**What to work on:** Keep to one stretch of the data below, the lines from the one with "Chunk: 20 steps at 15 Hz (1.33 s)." up to and including the one with "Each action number", and return that stretch exactly.

□ □ □

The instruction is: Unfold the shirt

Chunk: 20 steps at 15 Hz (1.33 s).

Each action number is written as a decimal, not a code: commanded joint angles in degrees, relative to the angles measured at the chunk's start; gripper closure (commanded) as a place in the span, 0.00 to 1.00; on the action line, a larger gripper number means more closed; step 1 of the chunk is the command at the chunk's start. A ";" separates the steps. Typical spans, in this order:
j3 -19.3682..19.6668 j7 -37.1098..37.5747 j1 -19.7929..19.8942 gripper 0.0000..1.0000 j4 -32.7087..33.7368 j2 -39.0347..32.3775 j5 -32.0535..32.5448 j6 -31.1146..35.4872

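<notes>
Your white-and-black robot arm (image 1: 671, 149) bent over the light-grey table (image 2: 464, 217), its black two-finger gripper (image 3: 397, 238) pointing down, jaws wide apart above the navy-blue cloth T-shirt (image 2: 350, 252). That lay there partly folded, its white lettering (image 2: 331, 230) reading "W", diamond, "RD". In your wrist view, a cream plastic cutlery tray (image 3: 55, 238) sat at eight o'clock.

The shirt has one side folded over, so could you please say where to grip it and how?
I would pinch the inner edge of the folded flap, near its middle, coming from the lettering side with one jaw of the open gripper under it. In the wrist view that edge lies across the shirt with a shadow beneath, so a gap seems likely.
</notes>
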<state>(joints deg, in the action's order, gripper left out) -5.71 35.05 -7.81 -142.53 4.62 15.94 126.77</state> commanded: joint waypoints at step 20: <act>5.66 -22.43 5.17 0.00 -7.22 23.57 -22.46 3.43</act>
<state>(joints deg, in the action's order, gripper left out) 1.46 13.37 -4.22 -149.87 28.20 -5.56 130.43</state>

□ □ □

**Your solution:**
Chunk: 20 steps at 15 Hz (1.33 s).

Each action number is written as a decimal, not a code: commanded joint angles in degrees, relative to the angles measured at the chunk's start; gripper closure (commanded) as a place in the span, 0.00 to 1.00; on the action line, a larger gripper number means more closed; step 1 of the chunk is the command at the chunk's start. A ";" separates the steps. Typical spans, in this order:

The answer contains nothing more.